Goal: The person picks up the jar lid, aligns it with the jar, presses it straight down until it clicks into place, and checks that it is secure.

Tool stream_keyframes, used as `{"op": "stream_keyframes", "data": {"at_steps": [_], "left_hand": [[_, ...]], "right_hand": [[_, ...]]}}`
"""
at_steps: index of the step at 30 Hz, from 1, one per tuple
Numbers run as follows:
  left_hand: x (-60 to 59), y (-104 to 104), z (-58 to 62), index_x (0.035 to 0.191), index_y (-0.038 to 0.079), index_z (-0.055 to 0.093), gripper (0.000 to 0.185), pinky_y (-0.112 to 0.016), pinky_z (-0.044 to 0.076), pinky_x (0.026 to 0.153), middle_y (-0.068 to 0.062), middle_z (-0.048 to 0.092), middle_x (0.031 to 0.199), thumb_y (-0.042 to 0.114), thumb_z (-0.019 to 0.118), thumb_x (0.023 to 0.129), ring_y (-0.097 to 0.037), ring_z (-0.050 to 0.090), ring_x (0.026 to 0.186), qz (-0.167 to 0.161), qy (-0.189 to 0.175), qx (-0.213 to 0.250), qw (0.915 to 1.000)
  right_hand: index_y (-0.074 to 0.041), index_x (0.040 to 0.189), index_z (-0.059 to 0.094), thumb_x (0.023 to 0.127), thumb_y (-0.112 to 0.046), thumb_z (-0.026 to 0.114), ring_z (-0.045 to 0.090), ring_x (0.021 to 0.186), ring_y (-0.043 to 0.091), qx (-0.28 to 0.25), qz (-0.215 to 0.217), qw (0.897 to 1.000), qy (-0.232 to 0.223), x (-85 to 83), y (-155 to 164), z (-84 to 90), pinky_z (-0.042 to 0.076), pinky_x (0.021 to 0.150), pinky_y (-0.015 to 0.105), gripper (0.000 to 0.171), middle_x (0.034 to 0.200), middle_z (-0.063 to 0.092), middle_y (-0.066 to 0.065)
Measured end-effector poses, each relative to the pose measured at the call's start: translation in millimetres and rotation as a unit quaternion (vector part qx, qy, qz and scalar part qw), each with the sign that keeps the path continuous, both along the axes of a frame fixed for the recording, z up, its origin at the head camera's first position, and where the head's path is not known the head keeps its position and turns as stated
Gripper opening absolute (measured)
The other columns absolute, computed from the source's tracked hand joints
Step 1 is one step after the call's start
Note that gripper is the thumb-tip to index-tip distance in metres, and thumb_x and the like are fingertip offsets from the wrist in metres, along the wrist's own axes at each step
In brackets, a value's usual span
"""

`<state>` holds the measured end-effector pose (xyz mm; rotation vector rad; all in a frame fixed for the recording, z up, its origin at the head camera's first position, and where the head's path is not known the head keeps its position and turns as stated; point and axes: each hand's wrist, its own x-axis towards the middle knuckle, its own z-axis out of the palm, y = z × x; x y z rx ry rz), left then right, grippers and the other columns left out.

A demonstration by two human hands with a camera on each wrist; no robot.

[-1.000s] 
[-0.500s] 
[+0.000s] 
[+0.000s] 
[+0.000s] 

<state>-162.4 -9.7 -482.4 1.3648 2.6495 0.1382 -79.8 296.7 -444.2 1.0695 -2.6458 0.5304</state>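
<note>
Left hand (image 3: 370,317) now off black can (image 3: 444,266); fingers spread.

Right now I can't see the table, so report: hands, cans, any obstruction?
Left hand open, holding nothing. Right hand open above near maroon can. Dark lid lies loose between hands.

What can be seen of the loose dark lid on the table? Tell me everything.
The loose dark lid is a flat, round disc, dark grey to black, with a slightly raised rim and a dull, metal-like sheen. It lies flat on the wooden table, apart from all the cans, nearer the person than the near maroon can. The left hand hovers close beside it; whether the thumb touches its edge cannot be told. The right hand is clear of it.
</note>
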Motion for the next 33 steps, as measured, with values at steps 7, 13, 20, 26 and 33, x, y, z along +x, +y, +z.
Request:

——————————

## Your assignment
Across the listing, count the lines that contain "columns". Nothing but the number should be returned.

## Answer to this task
2